Insights into Editorial: Inhumane, and utterly undemocratic
In Assam, Mohammad Sanaullah, who served for three decades in the Indian Army had been detained, after a Foreigners Tribunal had declared him an illegal immigrant.
The Gauhati High Court’s bail order came after a week of sustained public pressure, occasioned by the revelation that Mr. Sanaullah had served for three decades in the Indian Army.
Upon the orders of the Gauhati High Court, Mohammad Sanaullah was released on bail from a detention camp in Assam.
The investigating officer himself admitted that it might have been an “administrative mix-up”.
Yet, it was on the basis of such shoddy material that the Foreigners Tribunal, a quasi-judicial body expected to follow the rule of law.
What is a Foreigners tribunal?
Foreigners’ tribunals were set up under the Illegal Migrants (Determination by Tribunals) Act, 1983, which was struck down as unconstitutional by the Supreme Court in 2005.
These quasi-judicial bodies determine the citizenship of Indian residents under the Foreigners’ Act, 1946. The system requires border police to investigate cases and refer them to the tribunals.
Once a ‘foreigner’ has been apprehended by the police for staying illegally, he or she is produced before a local court under the Passport Act, 1920, or the Foreigners Act, 1946, with the punishment ranging three months to eight years in jail.
Once the accused have served the sentence, the court orders their deportation, and they are moved to detention centres till the country of origin accepts them.
Powers of Foreigners Tribunal’s:
Supreme Court held that a Foreigners Tribunal’s order declaring a person as an illegal foreigner will be binding and will prevail over Govt. decision to include or exclude name from the National Register of Citizens in Assam.
Eligibility Criteria: Advocates not below the age of 35 years of age with at least 7 years of practice (or) Retired Judicial Officers from the Assam Judicial Service (or) Retired IAS of ACS Officers (not below the rank of Secretary/Addl. Secretary) having experience in quasi-judicial works.
Tribunal’s order is quasi-judicial one and will prevail. The Registrar General of India (RGI) published the final draft list of NRC on July 30 2018. The publication of the final NRC is on July 31, 2019.
Amendment the Foreigners (Tribunals) Order, 1964:
The Ministry of Home Affairs (MHA) has amended the Foreigners (Tribunals) Order, 1964, and has empowered district magistrates in all States and Union Territories to set up tribunals (quasi-judicial bodies) to decide whether a person staying illegally in India is a foreigner or not.

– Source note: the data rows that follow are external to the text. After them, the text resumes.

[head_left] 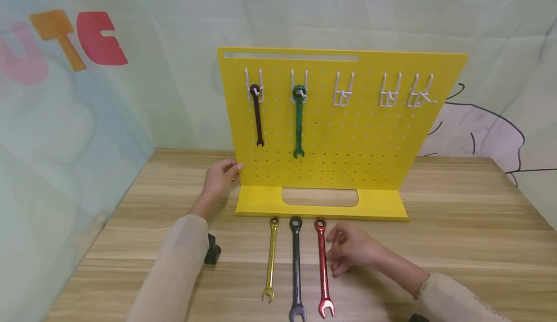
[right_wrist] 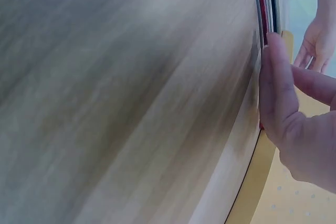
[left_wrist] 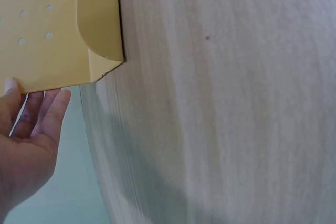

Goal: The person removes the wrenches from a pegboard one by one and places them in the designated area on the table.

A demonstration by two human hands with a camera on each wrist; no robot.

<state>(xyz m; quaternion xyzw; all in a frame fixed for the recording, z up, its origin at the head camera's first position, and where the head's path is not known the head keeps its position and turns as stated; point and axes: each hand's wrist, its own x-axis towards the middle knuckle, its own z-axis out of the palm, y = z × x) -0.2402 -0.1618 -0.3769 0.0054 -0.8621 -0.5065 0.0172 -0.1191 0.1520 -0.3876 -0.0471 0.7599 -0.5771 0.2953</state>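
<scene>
My left hand (head_left: pixel 220 179) holds the left edge of a yellow pegboard (head_left: pixel 339 138), thumb in front and fingers behind, as the left wrist view also shows. On the table, just right of a red combination wrench (head_left: pixel 323 269), is my right hand (head_left: pixel 354 247), its fingers extended and nothing held; whether they touch the wrench is unclear. Left of the red one lie a dark grey wrench (head_left: pixel 296 264) and a gold wrench (head_left: pixel 271 261), open ends toward me. A dark wrench (head_left: pixel 258 119) and a green wrench (head_left: pixel 298 124) hang by their ring ends on the board's left hooks.
Three white hooks, including the middle hook (head_left: pixel 344 92), carry no wrench. The board's yellow base (head_left: pixel 261 201) stands on a wood-grain table (head_left: pixel 457 225), just beyond the lying wrenches. A printed fabric backdrop (head_left: pixel 174 46) rises behind and at the left.
</scene>
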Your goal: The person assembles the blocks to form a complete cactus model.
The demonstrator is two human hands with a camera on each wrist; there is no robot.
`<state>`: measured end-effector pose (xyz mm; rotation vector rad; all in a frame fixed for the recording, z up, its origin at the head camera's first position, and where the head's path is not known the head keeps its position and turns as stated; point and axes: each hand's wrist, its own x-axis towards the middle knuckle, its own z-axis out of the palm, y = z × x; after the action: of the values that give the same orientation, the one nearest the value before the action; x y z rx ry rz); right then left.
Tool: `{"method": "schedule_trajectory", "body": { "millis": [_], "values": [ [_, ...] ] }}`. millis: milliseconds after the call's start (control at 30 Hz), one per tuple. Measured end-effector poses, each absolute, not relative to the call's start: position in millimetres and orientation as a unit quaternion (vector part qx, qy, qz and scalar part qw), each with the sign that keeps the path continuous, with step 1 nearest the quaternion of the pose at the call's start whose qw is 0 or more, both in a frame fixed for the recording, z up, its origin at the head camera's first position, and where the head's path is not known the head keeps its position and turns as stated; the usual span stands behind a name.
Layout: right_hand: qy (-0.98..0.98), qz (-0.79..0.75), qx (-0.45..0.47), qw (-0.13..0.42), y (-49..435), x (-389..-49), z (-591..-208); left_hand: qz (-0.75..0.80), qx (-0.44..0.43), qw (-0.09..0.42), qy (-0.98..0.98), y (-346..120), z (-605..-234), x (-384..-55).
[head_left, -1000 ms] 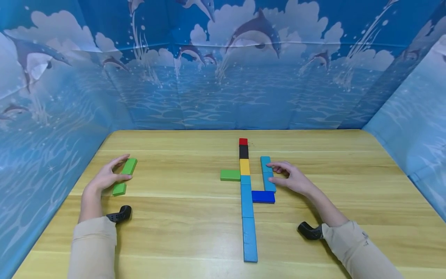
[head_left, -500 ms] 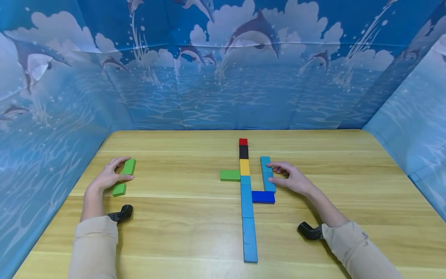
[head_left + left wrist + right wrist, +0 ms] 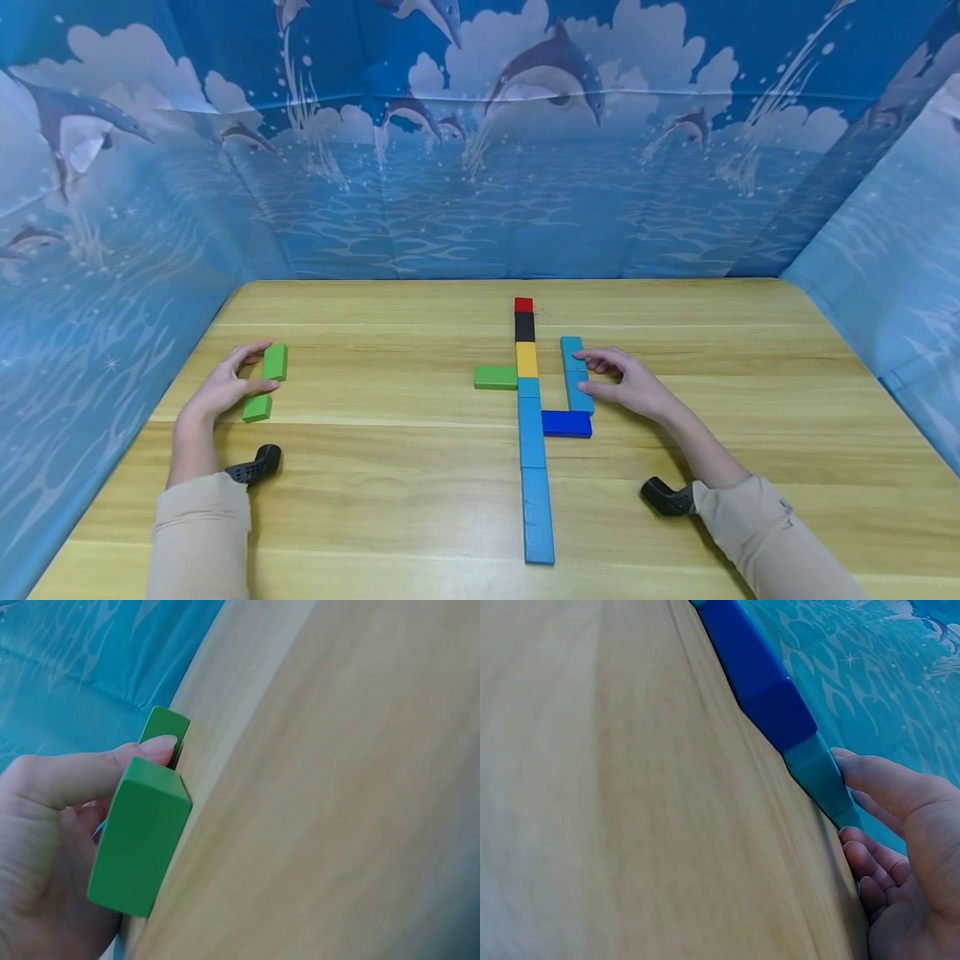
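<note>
A long green block point(image 3: 275, 362) lies at the left of the table, and my left hand point(image 3: 219, 385) holds it with the thumb at its near end and the fingers at its far end. A shorter green block point(image 3: 257, 407) lies just nearer; in the left wrist view the thumb point(image 3: 154, 748) sits between the two blocks. On the right, two light blue blocks point(image 3: 571, 347) stand end to end. My right hand point(image 3: 628, 385) rests its thumb and fingertips along their right side. Their near end meets a dark blue block point(image 3: 567, 424).
A column of red point(image 3: 523, 305), black point(image 3: 524, 327), yellow point(image 3: 527, 359) and light blue blocks point(image 3: 537, 514) runs down the table's middle. Another green block point(image 3: 496, 377) juts left from it. Black wrist devices point(image 3: 667, 497) sit at both cuffs. A dolphin-print cloth point(image 3: 450, 208) surrounds the table.
My left hand has shifted slightly, and the long green block has turned from a slant to nearly straight, coming a little left and nearer. The right hand has stayed in place.
</note>
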<state>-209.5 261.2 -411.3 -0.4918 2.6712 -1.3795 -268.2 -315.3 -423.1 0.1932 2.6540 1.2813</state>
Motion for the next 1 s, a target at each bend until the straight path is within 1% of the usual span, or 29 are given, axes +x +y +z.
{"method": "schedule_trajectory", "body": {
  "millis": [167, 267, 433, 567, 700, 1000],
  "values": [
    [0.876, -0.452, -0.161, 0.049, 260.9, -209.4, -411.0, 0.435, 0.049, 0.076, 0.896, -313.9, -425.4, -268.3],
    [0.876, -0.451, -0.162, 0.049, 260.6, -209.5, -410.9, 0.434, 0.034, 0.057, 0.898, -310.9, -424.2, -268.5],
    [0.877, -0.45, -0.163, 0.049, 260.7, -210.3, -411.2, 0.411, 0.038, 0.001, 0.911, -294.4, -414.1, -273.6],
    [0.878, -0.448, -0.161, 0.049, 261.4, -211.0, -411.8, 0.404, 0.072, -0.038, 0.911, -268.7, -406.3, -283.0],
    [0.878, -0.448, -0.161, 0.05, 261.9, -211.4, -412.1, 0.411, 0.11, -0.045, 0.904, -235.9, -404.1, -293.8],
    [0.876, -0.452, -0.161, 0.052, 261.7, -211.5, -410.7, 0.45, 0.179, -0.013, 0.875, -157.1, -411.3, -312.9]
  ]
}}
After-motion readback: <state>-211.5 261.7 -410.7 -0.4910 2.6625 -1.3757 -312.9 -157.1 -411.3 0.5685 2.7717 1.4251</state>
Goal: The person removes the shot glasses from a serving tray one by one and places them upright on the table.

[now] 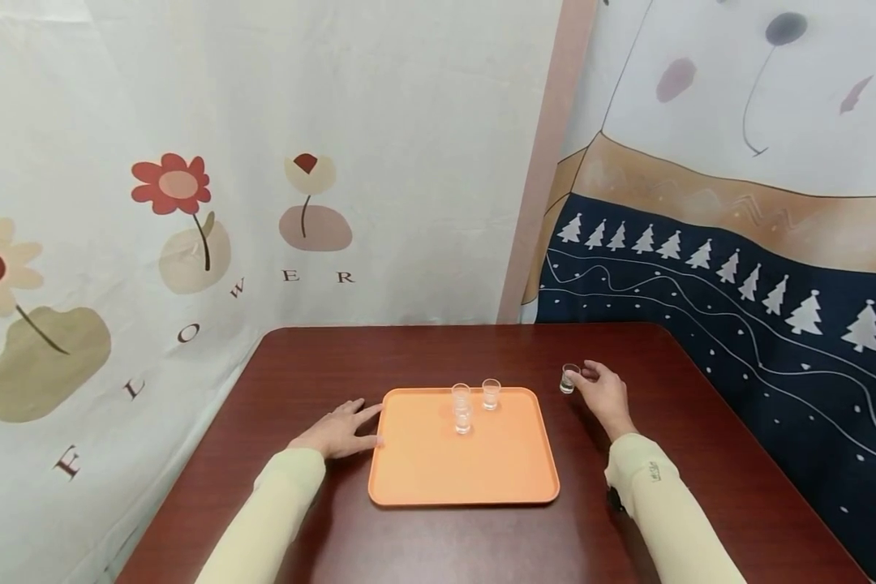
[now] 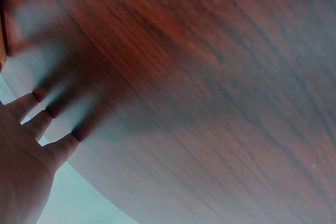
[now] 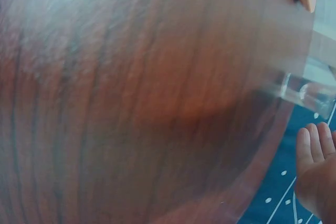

Earlier, the powers to constitute tribunals were vested only with the Centre.
The amended order (Foreigners (Tribunal) Order, 2019) also empowers individuals to approach the Tribunals. Earlier, only the State administration could move the Tribunal against a suspect.
The amendment has come in the backdrop of Assam’s final National Register of Citizens (NRC) which is set to be published by 31st July, 2019.
If a person doesn’t find his or her name in the final NRC, s/he could move the Tribunal.
The amended order also allows District Magistrates to refer individuals who haven’t filed claims against their exclusion from NRC to Tribunals to decide if they are foreigners or not.
As per directions of the Supreme Court, the Registrar General of India – RGI (under the Ministry of Home Affairs) published the final draft list of NRC on 30th July, 2018 to segregate Indian citizens living in Assam from those who had illegally entered the State from Bangladesh after March 25, 1971.
Nearly 40 lakh people were excluded from this final draft list. As many as 36 lakhs of those excluded have filed claims against the exclusion.
The NRC is a fallout of the Assam Accord, 1985. The accord states that all illegal foreigners who came to Assam after 1971 from Bangladesh, irrespective of the religion, have to be deported.
Investigative journalists have revealed over the last few years that ‘administrative errors’ of this kind are the rule rather than the exception.
As Mr. Sanaullah acknowledged after being released, there were people in the detention camps with similar stories, who had been there for 10 years or more.
For these individuals, without the benefit of media scrutiny, there may be no bail, only an endless detention.
But by forcing the conversation onto the national stage, Mr. Sanuallah’s case has provided hope that we may yet recognise the unfolding citizenship tragedy in Assam for what it is, and step back from the brink while there is still time.
The SC bench asked the Centre to take all possible measures to fence the borders and complete the exercise of setting up more foreigners tribunals to identify and order the deportation of illegal migrants.
It has been a battle between citizens and non-citizens and that’s how the people of Assam expect the rest of the world to see it.
It can prompt some urgent national introspection about a situation where, in the State of Assam, thousands of people languish in detention camps for years, victims of a process that, to use an old adage, would not be sufficient to “hang a dog on”.
If anything can trigger an urgent and imperative call for change, surely this will and must.